What you should do — Below are entries; copy exactly the lines from the one with "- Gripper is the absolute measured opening" through the one with "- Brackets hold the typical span", both included, and leave out the rest.

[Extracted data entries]
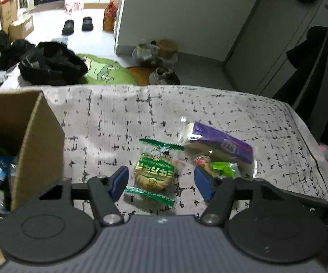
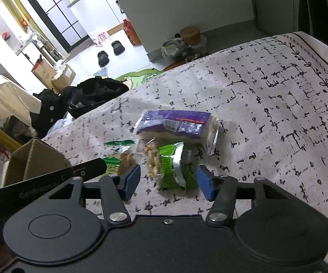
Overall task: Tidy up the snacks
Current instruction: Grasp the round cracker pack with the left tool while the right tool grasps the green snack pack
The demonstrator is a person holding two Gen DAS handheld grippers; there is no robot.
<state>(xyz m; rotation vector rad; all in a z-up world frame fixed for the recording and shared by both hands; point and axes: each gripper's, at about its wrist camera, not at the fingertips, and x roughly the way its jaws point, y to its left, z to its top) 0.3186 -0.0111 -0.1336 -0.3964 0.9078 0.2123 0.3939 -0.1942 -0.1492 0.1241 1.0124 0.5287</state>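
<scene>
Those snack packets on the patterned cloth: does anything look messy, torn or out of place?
Nothing looks torn or spilled. The purple packet lies tilted, propped on the bright green packet rather than flat. The round biscuit packet lies alone beside them, and the cardboard box already holds other snacks.

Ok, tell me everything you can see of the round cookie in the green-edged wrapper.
The cookie packet is a clear plastic wrapper with green zigzag-cut ends and a green printed label over one round, golden-brown biscuit. It looks sealed and lies flat on the patterned cloth, right of the cardboard box. It sits between the left gripper's open blue pads, which do not touch it.
</scene>
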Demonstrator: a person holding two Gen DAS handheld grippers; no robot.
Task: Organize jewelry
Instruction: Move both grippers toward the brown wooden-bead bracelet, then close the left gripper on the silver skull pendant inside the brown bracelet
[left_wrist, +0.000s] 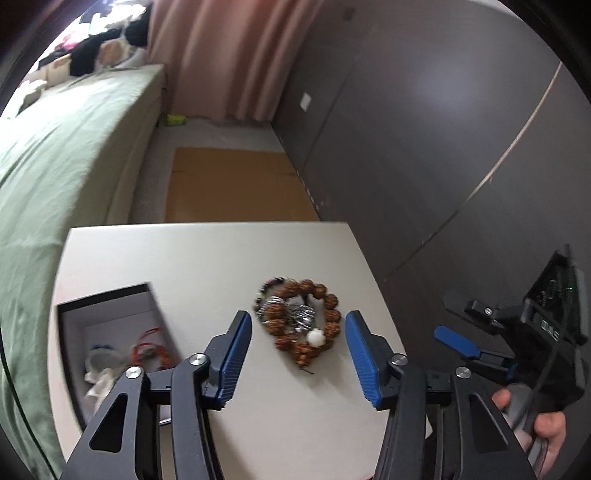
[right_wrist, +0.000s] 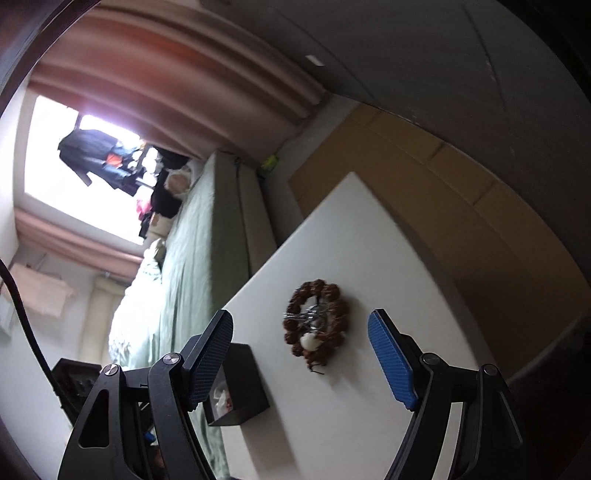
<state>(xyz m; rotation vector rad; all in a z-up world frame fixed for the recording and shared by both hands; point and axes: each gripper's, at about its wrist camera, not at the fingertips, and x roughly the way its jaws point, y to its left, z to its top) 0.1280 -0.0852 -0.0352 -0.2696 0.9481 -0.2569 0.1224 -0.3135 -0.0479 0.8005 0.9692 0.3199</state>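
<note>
Both grippers, left (left_wrist: 298, 343) and right (right_wrist: 301, 354), fingers apart, hover above bracelet pile (left_wrist: 300, 320) mid-tabletop (left_wrist: 207, 266); box (left_wrist: 110, 332) near left edge.

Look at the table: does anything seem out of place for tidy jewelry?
Yes. The jewelry pile, bead bracelets tangled with silver pieces, lies loose on the table, outside the open box.

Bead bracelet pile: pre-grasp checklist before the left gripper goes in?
1. Left gripper open: ok.
2. Bead bracelet pile lies between its fingers' line: ok.
3. Fingers touching beads: cannot tell, looks apart.
4. Right gripper open, holding nothing: ok.
5. Black box open, within view on the white table: ok.
6. Bracelets separable: not ok, brown, silver and dark strands overlap.
</note>
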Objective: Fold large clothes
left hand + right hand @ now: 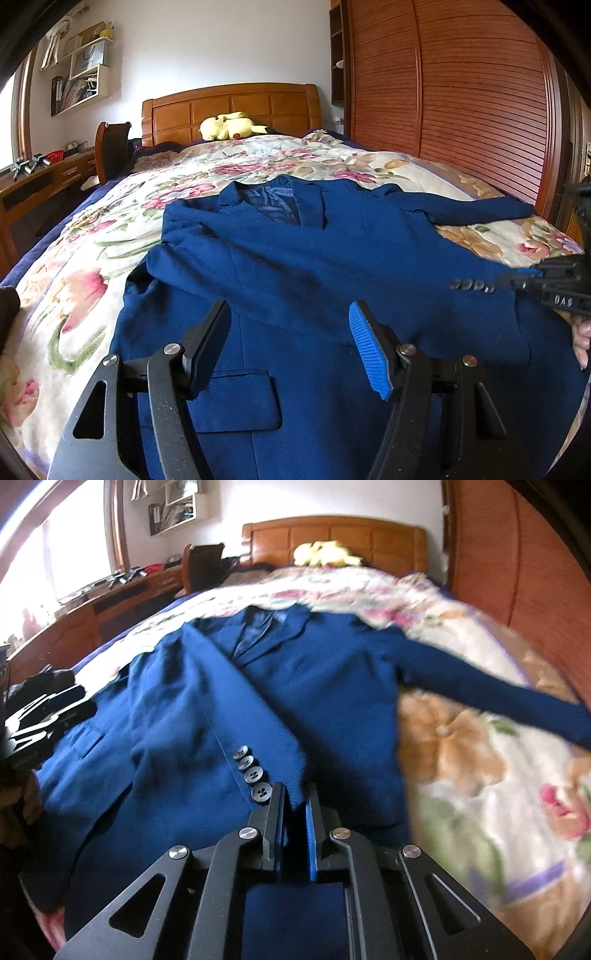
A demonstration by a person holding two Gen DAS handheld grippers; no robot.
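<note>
We see blue jacket flat on bed. Left tongs wide apart, holding nothing, above hem. Right tongs clamp sleeve cuff beside buttons.

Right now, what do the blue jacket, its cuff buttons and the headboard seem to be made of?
Blue jacket: woven suit cloth, probably wool or a blend; matte, slightly textured.
Cuff buttons: likely plastic or horn; dark grey, glossy, with holes.
Headboard: wood, orange-brown, with a varnished sheen on its panels.

A wooden headboard backs the bed, slatted wardrobe doors beside it, desk opposite.
</note>
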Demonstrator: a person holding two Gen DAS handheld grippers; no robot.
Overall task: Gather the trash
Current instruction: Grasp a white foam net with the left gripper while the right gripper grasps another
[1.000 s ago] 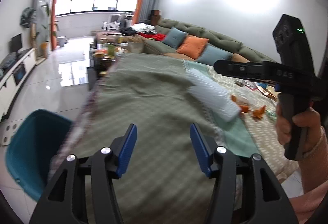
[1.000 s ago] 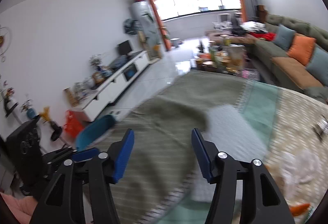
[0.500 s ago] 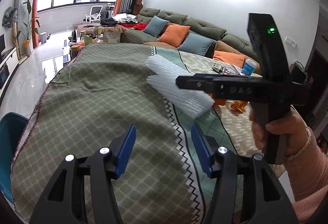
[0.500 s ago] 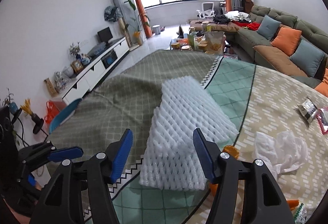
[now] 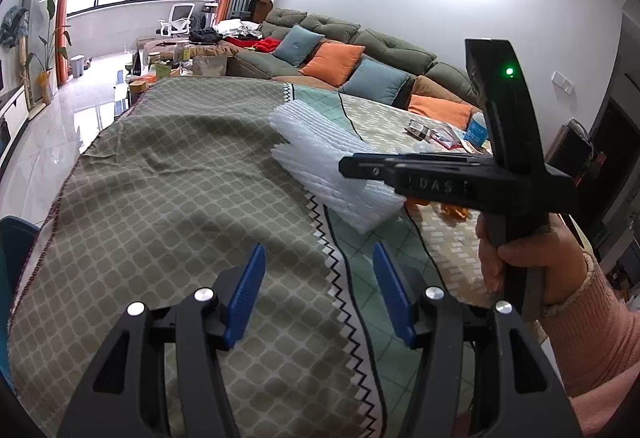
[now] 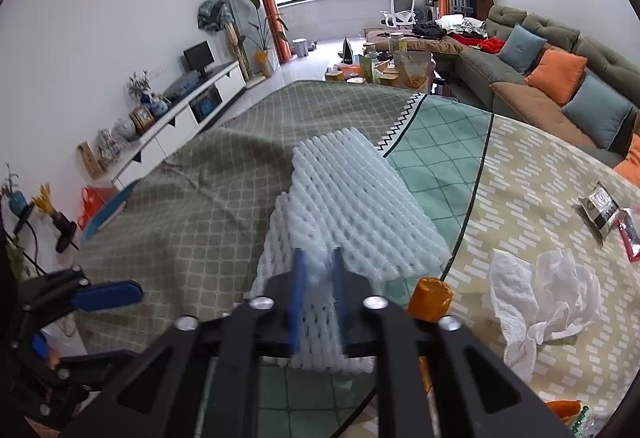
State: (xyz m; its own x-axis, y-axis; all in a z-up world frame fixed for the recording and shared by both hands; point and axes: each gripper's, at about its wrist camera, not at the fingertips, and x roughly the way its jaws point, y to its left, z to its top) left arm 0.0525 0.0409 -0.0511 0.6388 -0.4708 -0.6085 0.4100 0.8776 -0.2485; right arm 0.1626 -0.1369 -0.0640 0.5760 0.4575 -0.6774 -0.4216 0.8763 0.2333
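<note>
Closing the right gripper [image 6: 318, 270] on the near edge of the white foam netting [image 6: 352, 197], clenching it; holding the left gripper [image 5: 318, 278] released over the tablecloth [image 5: 160, 205]

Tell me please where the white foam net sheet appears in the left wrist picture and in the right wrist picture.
Left wrist view: the white foam net sheet lies right of centre on the cloth, partly behind the right gripper.
Right wrist view: lower centre, its near end between the closing blue fingers.
Shared landmark: the black-and-white zigzag stripe on the cloth beside it.
</note>
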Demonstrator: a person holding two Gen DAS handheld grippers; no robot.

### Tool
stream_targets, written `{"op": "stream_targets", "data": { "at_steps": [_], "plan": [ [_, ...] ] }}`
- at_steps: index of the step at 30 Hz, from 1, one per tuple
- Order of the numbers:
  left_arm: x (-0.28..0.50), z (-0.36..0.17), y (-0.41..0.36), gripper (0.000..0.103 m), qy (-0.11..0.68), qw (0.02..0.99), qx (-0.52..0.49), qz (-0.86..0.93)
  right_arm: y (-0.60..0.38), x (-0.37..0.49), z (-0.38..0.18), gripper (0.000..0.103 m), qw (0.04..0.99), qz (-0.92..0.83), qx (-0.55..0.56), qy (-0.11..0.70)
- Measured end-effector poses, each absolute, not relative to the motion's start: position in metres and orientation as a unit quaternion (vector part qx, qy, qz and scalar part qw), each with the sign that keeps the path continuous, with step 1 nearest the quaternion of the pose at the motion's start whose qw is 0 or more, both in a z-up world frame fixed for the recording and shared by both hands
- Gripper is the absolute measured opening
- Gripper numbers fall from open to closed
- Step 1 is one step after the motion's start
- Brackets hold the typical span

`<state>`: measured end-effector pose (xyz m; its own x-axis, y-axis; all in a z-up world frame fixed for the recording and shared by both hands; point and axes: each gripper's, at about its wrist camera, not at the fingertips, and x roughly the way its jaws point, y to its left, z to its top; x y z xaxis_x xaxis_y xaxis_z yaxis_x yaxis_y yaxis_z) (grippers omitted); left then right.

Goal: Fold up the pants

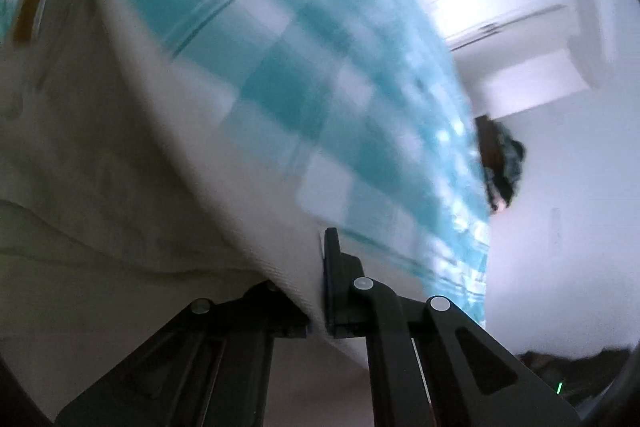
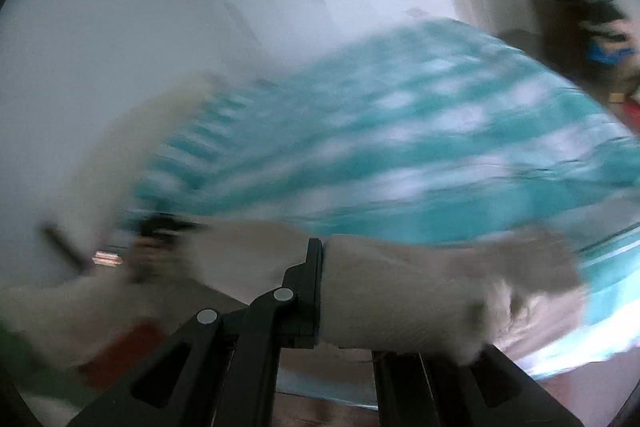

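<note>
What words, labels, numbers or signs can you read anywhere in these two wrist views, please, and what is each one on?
None can be read in either view.
The cream-white fabric pants carry an orange-brown patch near one edge, perhaps a label, too blurred to read.
The teal-and-white checked cloth shows only its pattern, smeared by motion.
The black grippers bear no visible markings.

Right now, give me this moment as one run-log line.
left gripper: shut on pants | right gripper: shut on pants | pants lifted over teal checked cover | views blurred
</note>
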<state>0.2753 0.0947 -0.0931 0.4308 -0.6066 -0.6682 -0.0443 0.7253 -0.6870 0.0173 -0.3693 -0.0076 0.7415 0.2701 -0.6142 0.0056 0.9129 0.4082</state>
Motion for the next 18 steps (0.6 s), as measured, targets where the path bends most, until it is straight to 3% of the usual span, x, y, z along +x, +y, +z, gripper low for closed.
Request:
{"op": "stream_targets", "data": {
  "at_steps": [2,5,8,10,14,18],
  "plan": [
    [0.258,-0.057,0.096,0.003,0.461,0.808,-0.311,-0.197,-0.386,0.047,-0.005,0.004,0.917,0.055,0.195,0.343],
    [0.216,-0.013,0.102,0.006,0.408,0.849,-0.266,-0.204,-0.399,0.06,0.034,0.004,0.934,0.09,0.221,0.266],
    [0.176,-0.033,0.103,0.007,0.43,0.852,-0.229,-0.192,-0.407,0.054,0.049,0.004,0.936,0.116,0.219,0.25],
    [0.156,-0.082,0.094,0.007,0.488,0.829,-0.204,-0.181,-0.415,0.046,0.025,0.004,0.922,0.111,0.23,0.291],
    [0.134,-0.165,0.074,0.006,0.577,0.782,-0.175,-0.157,-0.436,0.037,-0.094,0.005,0.848,0.028,0.277,0.452],
    [0.135,-0.155,0.066,0.004,0.563,0.794,-0.169,-0.156,-0.429,0.033,-0.152,0.009,0.816,-0.022,0.244,0.524]
  ]
}}
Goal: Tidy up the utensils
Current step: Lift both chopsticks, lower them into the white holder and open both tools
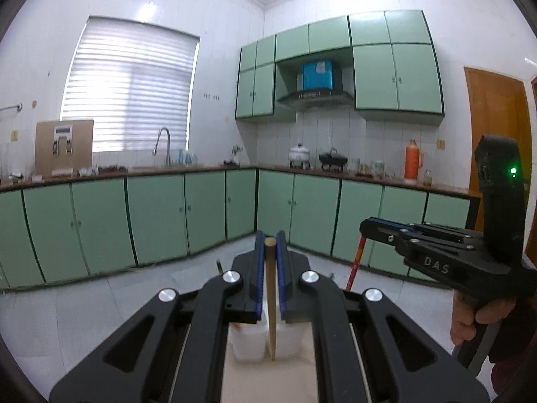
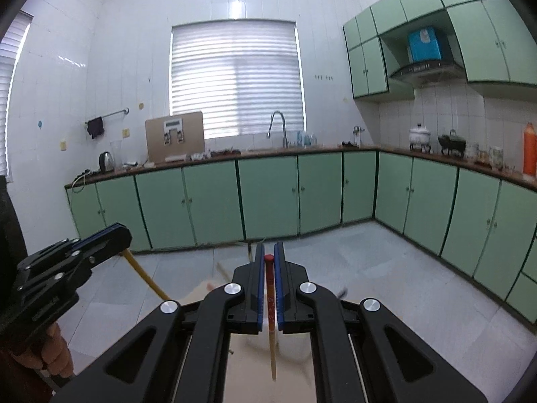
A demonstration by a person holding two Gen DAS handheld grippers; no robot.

Solved problem —
- Gripper is the absolute measured opening
- Gripper numbers fall from open to closed
- Step 1 is one step after the motion's start
- Brackets hold the typical span

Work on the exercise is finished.